Buenos Aires

by | Dec 29, 2003

Jorge Ferrari Hardoy with photomontage of the Plan Director para Buenos Aires in background. Photo courtesy of Ferrari Hardoy Archive.

​“Las tardecitas de Buenos Aires tienen ese qué sé yo, ¿viste?…” la poesía de Horacio Ferrer, animada por la música de Astor Piazzolla, nos hace soñar con su “Balada para un loco”. Pero, ¿es sueño o realidad? Esta ciudad portuaria, situada casi en los confines del mundo, vivió siempre mirando allende los mares, buscando una identidad, sin saber que ya la tenía.

La década del sesenta vió surgir en ella una población joven, plena de energía, de esperanza y de orgullo por lo nuestro, lo argentino. Los folcloristas del interior provinciano, que una vez al año unían sus voces en el festival de Cosquín, venían luego a Buenos Aires para seducir a los porteños con la música de “tierra adentro,” y para convencernos de bailar la zamba y la chacarera en lugar del twist y el rocanrol … aunque la mayoría lo escribiera, “rock and roll”.

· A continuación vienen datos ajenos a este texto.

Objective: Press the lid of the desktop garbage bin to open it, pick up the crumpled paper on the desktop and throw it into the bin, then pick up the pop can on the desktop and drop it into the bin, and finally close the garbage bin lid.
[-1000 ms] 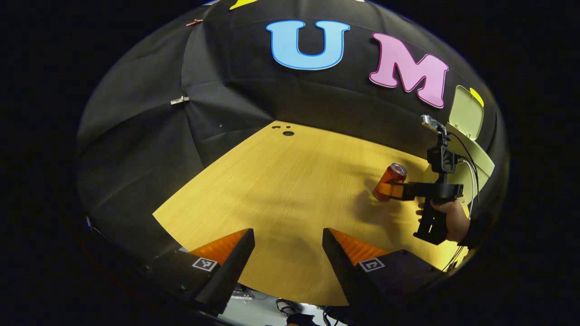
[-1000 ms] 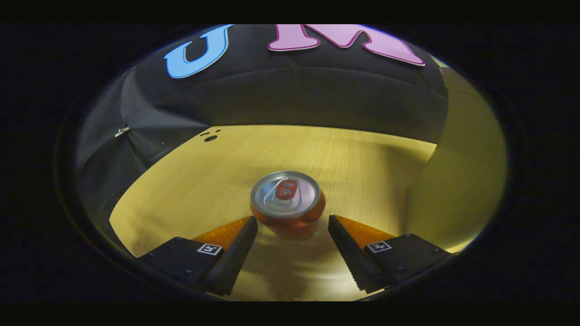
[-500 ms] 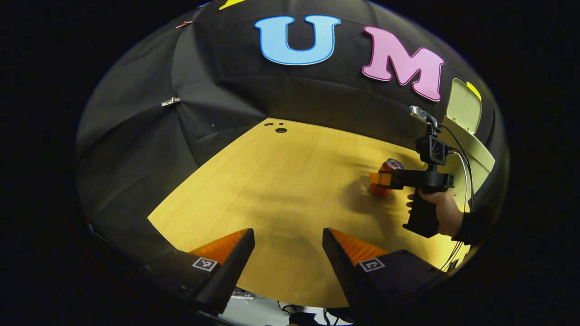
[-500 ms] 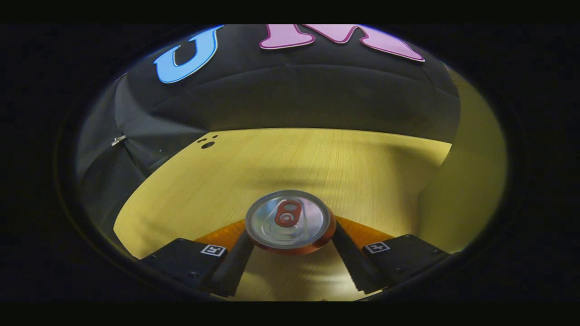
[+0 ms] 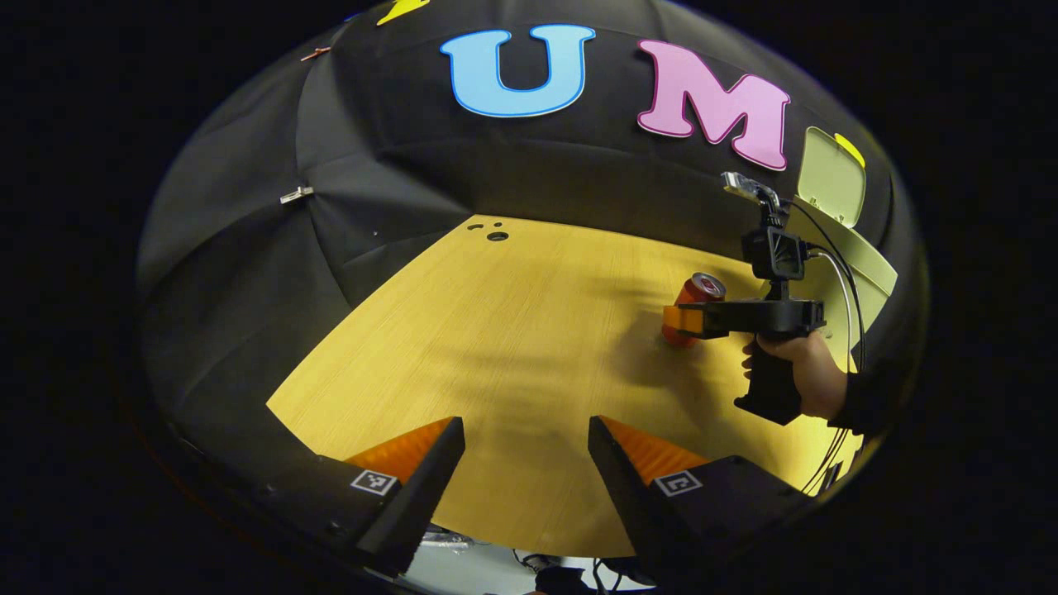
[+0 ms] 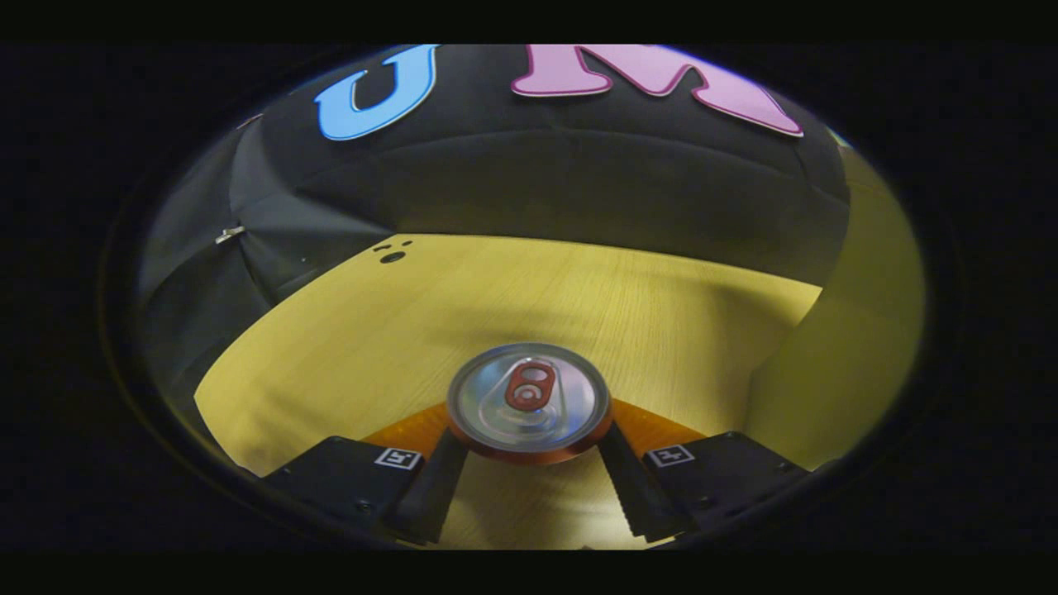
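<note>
The right hand-held gripper is clenched around an upright red pop can near the desk's right edge, beside the open-lidded garbage bin. The left hand-held gripper hangs wide open, empty.

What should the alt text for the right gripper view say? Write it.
The right gripper grips an upright pop can between both fingers, seen from above on a wooden table. The pale green bin stands to the right.

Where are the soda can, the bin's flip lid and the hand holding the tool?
pop can [image 6: 529, 395], right gripper view, on its silver top.
bin lid [image 5: 831, 177], left gripper view, on its raised inner face.
hand [image 5: 806, 372], left gripper view, on its back.
</note>
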### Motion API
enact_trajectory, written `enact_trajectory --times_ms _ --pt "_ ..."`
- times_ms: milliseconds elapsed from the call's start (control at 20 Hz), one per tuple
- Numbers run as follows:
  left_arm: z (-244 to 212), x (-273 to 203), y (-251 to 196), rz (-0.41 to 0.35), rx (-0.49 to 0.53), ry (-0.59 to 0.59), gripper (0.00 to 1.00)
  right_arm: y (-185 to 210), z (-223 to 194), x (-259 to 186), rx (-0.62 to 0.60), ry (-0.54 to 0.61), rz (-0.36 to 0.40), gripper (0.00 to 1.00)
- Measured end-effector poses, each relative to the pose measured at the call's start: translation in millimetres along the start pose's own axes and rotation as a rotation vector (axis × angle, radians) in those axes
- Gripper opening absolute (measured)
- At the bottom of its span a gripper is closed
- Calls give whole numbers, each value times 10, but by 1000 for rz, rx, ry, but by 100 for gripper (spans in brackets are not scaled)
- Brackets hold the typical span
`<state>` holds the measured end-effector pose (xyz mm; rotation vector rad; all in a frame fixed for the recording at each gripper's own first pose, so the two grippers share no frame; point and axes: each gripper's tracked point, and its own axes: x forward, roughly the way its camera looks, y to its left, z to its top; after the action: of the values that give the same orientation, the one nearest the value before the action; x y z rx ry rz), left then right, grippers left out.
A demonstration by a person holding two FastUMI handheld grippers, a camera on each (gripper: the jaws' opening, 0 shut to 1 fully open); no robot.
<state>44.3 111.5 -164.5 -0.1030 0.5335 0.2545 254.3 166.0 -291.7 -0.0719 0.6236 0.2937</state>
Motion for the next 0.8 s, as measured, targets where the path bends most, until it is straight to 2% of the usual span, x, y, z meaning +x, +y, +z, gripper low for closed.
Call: enact_trajectory --times_ms 350,650,800 --pt "13 -63 -134 -33 9 -31 97 215 295 -711 -61 -50 67 83" --pt "49 -203 -308 -111 105 -64 97 367 600 -1519 -67 -122 123 83" --pt "39 -261 -389 -151 141 -81 97 345 788 -1928 -55 -162 125 83"
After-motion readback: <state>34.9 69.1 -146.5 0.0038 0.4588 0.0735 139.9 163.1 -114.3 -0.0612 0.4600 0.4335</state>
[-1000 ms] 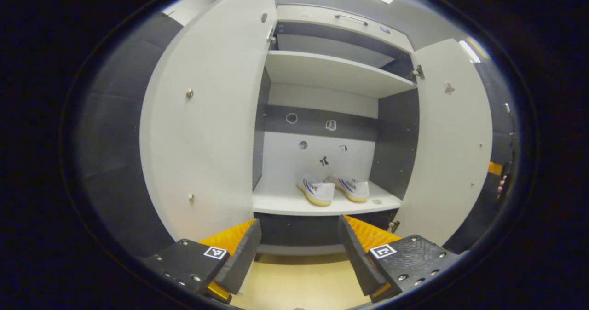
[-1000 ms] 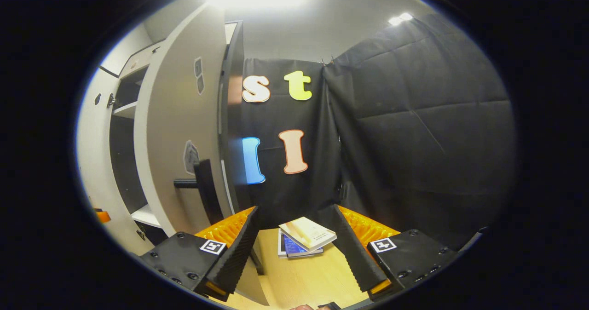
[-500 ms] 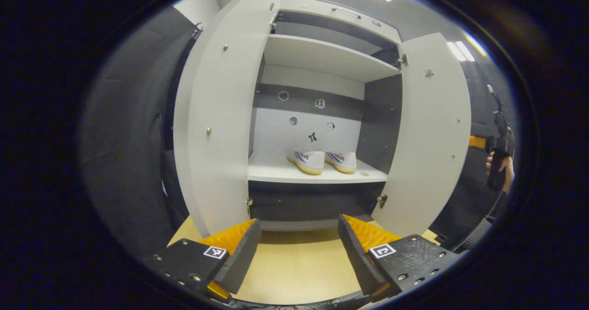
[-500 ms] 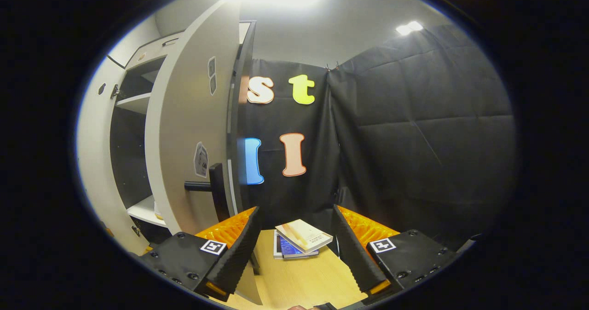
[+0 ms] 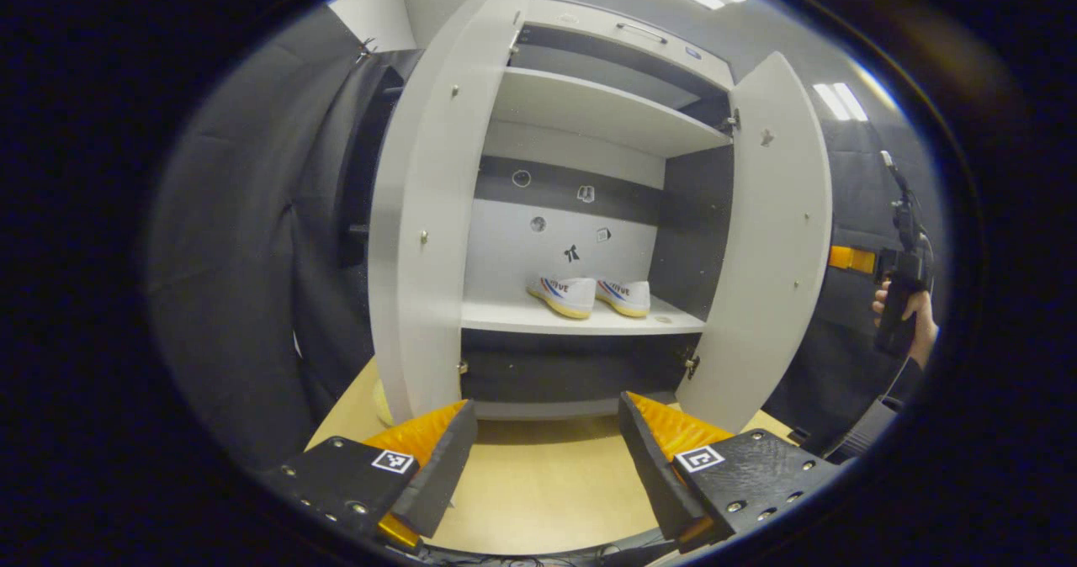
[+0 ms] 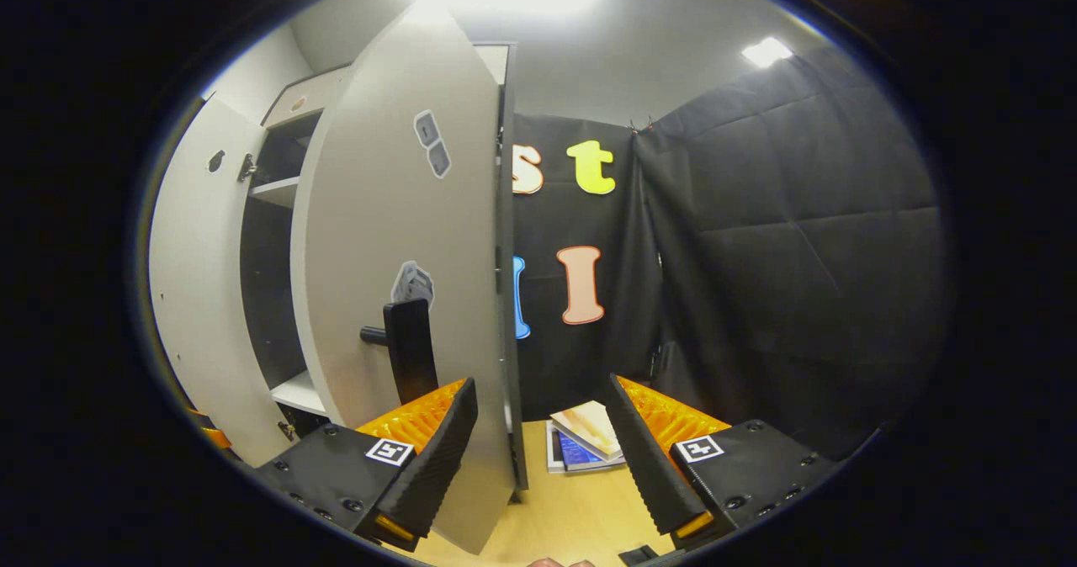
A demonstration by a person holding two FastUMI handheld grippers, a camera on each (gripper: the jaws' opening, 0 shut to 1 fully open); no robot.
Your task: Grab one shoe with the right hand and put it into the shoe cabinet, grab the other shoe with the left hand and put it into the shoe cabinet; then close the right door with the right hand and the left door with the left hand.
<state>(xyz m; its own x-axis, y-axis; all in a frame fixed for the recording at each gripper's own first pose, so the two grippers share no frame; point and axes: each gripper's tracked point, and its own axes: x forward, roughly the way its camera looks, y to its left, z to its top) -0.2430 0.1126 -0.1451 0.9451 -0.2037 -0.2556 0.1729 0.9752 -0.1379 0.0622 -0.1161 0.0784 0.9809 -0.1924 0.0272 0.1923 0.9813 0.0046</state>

Las confiterías de Buenos Aires, Ideal, Del Águila, Las Violetas, Richmond, El Molino, son las únicas en el mundo. Si bien tomaron prestado de Londres, Viena, París, Madrid, muy pronto se convirtieron en auténticas “argentinas”. Todavía recuerdo la orquesta que tocaba en “La Ideal.” Tenía yo cinco años y tomaba un “submarino,” que consistía en un vaso alto de leche caliente con una barra de chocolate que flotaba hasta hundirse… sin víctimas. Las columnas que se intercalaban entre las mesas eran de mármol, una baranda de hierro forjado y lustrosa madera rodeaba a una enorme “O” central que permitía ver lo que sucedía en la planta baja; un ambiente febril, marcado por el paso apurado de los “mozos,” quienes vestidos como los más elegantes de los caballeros, se afanaban por llegar rápido a la mesa de los comensales, ¡no fuera a ser que se enfriaran las tostadas! Tan convencida estaba yo de que todo el mundo iba a la confitería, que cuando mi madre me llevó a un moderno “bar americano” de jugos de fruta (donde los licuados se hacían a la vista del público), me tiré al piso y comencé a chillar como el más furioso de los simios. Gritaba yo, “¡Aquí no hay orquesta, esto es una porquería! ”

Gardel le cantó a “la reina del Plata”, Borges la quiso como ninguno. La “París de Sudamérica”, le decían hace muchas, muchas décadas. Con el pasar de los años, ya no podíamos reconocer ni a París ni a Barcelona en ella. Unas tras otras, las revoluciones militares, los cambios de gobierno, las revueltas populares, fueron alterando su fisonomía y su espíritu. Hoy en día la vemos en los noticieros internacionales, “cacerolazos” que expresan la frustración del pueblo, “cartoneros” que reciclan papeles y cartones usados para poder comer ese día, vecinos que hacen ollas populares todas las noches para alimentar a los que no tienen. No todo está perdido…

“No nos une el amor sino el espanto;
será por eso que la quiero tanto.” (Borges, Jorge Luis, poema “Buenos Aires”, citado en el libro El Buenos Aires de Borges, Carlos Alberto Zito, Editorial Aguilar, 1999.)

Winter 2003Volume II, Number 2

Gabriela Meilij-Romero es una porteña irreductible que extraña mucho a su ciudad natal y su gente.